This paper focuses on operating system discovery (OSD), the process of recognizing a host via network traffic. The authors classify existing methods and tools into two broad categories, active and passive, and then demonstrate that their hybrid approach of combining active and passive methods is far more successful than other tools. This great news makes the paper a worthwhile read; however, there is a caveat.
The OSs the authors are testing against are old, even obsolete (including Mac OS X, SunOS, Berkeley Software Distribution (BSD) variants, and Windows XP). However, the devices that give those in information technology (IT) the most headaches these days--the ones that truly need to be recognized on the fly--are mobile systems running iOS and Android/Linux stacks. IT managers know where their old Unix and Windows boxes live; it’s the newer OSs that are transiently and surreptitiously joining corporate networks. While the authors’ software is available for download, it is not yet a useful tool for the average data center manager.

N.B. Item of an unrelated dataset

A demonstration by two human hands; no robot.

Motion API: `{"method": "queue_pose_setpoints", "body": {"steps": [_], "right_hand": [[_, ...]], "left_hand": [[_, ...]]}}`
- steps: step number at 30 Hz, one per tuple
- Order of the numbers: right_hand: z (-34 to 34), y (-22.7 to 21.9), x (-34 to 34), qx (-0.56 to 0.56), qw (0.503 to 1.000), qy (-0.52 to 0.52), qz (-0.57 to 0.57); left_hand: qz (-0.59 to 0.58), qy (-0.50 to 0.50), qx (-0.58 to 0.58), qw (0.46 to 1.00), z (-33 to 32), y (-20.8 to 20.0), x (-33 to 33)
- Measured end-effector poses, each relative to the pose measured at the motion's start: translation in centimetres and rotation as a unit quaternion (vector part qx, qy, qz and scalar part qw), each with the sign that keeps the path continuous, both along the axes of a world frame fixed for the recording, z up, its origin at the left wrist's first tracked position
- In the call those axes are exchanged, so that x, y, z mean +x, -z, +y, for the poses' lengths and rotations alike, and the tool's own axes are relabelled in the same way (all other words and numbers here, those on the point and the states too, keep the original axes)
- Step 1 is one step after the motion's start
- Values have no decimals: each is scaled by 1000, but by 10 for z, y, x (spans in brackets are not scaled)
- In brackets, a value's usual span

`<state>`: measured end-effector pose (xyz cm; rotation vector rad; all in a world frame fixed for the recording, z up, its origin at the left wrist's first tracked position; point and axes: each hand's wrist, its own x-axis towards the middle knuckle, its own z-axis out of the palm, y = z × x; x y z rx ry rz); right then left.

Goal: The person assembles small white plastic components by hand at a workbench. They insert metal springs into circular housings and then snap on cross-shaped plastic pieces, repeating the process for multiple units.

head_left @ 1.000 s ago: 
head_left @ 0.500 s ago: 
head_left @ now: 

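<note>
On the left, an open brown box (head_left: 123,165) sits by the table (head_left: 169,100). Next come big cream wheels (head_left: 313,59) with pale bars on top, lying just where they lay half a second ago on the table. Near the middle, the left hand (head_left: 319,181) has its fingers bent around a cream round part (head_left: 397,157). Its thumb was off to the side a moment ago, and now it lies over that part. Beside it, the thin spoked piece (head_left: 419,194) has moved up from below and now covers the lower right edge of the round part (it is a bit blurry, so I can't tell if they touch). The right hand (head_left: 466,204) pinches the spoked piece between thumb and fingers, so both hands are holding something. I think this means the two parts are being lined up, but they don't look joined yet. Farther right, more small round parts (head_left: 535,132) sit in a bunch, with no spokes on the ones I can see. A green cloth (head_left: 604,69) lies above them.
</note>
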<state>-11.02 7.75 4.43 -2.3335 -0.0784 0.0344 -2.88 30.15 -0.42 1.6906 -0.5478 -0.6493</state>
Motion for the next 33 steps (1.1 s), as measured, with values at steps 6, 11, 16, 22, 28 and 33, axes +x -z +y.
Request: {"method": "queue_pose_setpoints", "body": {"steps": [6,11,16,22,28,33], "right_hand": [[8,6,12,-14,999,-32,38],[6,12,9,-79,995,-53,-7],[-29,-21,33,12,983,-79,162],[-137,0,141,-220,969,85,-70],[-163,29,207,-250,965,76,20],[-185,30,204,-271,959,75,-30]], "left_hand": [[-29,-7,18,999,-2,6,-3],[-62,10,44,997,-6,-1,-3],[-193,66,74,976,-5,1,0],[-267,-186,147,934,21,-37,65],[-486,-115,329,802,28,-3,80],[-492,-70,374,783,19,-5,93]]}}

Additionally, while the paper’s topic is OSD, the real concern seems to be the application of diagnosis theory. That is, OSD is simply a convenient topic for exercising diagnosis theories and a good excuse for exploring diagnosis algorithms further; it’s not the researchers’ prime interest. This emphasis on diagnosis instead of OSD means that there is no real desire or urgency to chase new devices or finish an OSD tool. That leaves us waiting for someone else to commercialize their ideas.